__Instructions to follow__: Among the entries below, one stretch runs from the line that contains "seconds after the" through the line that contains "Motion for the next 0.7". Repeat that stretch exactly, ends included, and only that.

====== Records supplied

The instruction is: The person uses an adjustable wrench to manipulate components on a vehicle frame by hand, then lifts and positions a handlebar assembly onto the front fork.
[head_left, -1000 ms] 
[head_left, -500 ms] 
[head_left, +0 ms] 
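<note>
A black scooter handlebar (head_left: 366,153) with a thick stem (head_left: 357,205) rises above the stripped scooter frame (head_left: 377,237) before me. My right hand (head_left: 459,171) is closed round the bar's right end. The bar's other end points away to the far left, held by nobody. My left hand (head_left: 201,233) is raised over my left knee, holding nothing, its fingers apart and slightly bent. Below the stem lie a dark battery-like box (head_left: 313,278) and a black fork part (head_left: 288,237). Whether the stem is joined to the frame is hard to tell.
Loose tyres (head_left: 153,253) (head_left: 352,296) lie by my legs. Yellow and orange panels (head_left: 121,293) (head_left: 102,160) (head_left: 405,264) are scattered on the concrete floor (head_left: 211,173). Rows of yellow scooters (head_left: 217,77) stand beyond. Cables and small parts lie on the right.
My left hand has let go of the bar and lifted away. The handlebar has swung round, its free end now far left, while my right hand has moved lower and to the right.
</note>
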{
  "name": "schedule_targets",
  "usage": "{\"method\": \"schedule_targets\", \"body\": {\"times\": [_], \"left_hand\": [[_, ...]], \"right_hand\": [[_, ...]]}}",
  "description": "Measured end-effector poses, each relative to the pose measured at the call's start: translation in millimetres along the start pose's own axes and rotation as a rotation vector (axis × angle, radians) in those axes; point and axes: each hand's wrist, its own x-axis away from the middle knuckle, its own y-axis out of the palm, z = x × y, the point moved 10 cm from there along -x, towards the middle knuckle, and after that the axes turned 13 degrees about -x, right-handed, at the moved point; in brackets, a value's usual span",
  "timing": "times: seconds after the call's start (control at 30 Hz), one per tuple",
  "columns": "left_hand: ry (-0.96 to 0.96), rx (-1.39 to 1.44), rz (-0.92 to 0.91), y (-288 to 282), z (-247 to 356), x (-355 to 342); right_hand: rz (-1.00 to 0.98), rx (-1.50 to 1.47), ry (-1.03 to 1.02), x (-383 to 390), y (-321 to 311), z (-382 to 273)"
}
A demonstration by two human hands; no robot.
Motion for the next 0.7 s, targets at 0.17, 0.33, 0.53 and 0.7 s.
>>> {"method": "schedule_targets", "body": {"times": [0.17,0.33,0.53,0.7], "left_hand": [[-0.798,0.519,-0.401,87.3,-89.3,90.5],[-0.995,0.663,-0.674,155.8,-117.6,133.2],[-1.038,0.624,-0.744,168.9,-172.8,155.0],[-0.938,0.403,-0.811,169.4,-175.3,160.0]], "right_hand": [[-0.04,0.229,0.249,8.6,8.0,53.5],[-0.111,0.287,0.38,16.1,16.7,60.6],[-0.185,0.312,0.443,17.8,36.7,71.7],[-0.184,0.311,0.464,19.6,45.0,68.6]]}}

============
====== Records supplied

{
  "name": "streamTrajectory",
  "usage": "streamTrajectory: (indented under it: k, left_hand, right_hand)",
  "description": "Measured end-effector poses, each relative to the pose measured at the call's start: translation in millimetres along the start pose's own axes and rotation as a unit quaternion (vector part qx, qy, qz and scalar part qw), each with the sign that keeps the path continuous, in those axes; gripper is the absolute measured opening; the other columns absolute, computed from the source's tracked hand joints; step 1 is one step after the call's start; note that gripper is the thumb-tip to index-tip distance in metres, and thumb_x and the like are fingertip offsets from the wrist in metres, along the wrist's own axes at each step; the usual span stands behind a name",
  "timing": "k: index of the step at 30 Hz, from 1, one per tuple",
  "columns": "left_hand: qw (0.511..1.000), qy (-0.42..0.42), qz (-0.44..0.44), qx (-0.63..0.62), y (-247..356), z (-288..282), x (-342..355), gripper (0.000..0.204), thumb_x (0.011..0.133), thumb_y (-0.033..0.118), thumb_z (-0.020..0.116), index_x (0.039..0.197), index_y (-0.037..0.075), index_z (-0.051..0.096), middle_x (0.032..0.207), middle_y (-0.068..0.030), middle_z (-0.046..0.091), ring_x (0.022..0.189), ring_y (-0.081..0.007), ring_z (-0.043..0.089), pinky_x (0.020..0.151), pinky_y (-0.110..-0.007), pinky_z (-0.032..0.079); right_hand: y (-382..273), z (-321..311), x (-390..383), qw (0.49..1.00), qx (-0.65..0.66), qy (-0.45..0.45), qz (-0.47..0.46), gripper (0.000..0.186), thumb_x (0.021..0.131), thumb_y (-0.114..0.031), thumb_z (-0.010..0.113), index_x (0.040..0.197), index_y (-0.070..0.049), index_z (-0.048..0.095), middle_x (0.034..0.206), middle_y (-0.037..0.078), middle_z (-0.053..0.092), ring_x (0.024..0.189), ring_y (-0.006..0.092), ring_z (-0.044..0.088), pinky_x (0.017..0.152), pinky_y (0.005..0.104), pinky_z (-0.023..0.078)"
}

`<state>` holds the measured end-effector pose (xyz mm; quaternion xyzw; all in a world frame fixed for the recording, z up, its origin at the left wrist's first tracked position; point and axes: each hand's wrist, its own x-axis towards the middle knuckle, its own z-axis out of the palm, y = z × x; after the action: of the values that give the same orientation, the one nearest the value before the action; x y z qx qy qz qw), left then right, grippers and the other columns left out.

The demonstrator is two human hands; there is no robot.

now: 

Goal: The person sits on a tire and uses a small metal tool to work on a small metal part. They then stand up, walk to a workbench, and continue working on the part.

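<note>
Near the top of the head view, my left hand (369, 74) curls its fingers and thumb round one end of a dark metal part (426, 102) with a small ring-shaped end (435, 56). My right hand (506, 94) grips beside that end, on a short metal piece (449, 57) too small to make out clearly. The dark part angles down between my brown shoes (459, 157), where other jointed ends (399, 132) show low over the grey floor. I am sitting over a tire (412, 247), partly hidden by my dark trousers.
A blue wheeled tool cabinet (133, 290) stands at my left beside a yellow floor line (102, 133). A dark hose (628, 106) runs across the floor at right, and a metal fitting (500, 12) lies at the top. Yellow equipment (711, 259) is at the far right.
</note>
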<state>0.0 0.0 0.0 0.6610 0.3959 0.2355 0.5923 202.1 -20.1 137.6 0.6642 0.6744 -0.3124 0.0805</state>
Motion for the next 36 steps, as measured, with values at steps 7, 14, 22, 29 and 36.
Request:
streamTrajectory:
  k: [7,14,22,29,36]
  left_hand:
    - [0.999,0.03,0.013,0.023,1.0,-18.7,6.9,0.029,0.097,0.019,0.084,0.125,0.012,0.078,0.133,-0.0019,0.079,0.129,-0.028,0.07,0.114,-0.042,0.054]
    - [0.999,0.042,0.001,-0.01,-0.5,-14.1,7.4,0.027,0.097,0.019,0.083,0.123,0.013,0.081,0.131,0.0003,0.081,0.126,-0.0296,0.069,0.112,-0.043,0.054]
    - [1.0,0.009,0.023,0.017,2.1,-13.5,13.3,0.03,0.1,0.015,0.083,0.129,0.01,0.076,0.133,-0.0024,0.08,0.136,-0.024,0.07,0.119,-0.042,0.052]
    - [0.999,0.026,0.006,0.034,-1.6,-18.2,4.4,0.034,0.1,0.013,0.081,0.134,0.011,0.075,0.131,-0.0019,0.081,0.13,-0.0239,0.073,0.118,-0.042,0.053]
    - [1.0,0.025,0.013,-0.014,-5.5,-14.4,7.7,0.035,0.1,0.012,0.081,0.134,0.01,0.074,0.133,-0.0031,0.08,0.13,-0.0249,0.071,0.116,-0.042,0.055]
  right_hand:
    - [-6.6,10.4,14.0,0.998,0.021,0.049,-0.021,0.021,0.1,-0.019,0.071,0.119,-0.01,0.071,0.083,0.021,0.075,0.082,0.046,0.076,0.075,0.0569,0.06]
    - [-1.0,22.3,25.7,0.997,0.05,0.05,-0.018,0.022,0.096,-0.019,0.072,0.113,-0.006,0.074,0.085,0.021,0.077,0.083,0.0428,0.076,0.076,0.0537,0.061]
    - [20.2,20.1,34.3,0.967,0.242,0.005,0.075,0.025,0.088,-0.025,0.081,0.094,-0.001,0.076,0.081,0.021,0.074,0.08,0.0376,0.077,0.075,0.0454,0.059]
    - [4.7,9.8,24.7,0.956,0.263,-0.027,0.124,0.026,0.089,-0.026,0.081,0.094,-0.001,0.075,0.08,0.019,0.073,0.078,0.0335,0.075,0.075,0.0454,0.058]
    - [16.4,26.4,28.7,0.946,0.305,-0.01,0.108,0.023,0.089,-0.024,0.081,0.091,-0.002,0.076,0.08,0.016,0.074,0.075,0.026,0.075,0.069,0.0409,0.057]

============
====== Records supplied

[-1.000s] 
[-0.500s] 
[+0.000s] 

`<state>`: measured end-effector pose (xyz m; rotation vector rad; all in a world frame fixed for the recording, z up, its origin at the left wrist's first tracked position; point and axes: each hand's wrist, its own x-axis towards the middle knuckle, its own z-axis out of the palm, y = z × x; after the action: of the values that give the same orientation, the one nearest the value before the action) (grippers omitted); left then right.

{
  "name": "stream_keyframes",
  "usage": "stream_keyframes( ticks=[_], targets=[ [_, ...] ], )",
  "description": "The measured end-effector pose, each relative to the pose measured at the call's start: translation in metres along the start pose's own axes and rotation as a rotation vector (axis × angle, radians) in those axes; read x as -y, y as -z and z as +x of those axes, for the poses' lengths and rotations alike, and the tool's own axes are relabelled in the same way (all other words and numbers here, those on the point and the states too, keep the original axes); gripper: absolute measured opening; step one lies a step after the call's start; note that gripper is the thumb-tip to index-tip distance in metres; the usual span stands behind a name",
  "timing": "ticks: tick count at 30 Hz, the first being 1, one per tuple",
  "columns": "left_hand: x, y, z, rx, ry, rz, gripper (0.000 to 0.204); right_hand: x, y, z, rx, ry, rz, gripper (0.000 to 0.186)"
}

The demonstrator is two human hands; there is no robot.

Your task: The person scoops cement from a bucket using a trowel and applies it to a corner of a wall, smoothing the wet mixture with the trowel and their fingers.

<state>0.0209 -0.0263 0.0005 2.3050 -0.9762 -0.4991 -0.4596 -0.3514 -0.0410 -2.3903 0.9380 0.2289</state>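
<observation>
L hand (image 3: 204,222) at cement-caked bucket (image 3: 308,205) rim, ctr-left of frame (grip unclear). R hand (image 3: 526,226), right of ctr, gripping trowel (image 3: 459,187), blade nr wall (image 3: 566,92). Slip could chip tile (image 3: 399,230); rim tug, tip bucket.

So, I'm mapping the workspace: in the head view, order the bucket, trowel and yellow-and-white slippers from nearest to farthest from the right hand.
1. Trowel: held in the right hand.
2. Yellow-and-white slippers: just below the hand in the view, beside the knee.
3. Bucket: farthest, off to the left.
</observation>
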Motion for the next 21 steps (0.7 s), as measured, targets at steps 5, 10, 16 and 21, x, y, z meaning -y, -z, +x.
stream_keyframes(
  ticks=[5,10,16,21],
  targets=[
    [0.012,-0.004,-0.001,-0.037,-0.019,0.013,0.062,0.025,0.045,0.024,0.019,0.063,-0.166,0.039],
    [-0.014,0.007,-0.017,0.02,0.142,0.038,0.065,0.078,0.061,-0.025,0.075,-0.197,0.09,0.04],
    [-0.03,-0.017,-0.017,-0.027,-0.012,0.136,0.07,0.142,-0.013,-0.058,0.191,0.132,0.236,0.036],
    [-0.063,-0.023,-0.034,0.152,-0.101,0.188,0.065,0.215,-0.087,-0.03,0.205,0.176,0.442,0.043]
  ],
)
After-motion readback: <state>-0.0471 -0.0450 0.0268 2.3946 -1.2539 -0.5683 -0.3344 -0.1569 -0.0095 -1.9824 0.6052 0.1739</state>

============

__Response box__:
  "timing": "times: seconds after the call's start (control at 30 Hz), one per tuple",
  "columns": "left_hand: ry (-0.96 to 0.96), rx (-1.39 to 1.44), rz (-0.92 to 0.91), y (-288 to 282), z (-247 to 356), x (-355 to 342); right_hand: rz (-1.00 to 0.98), rx (-1.50 to 1.47), ry (-1.03 to 1.02), x (-383 to 390), y (-321 to 311), z (-382 to 273)"
}
A demonstration by two human hands; no robot.
Motion for the next 0.7 s, targets at 0.17, 0.33, 0.53 and 0.7 s.

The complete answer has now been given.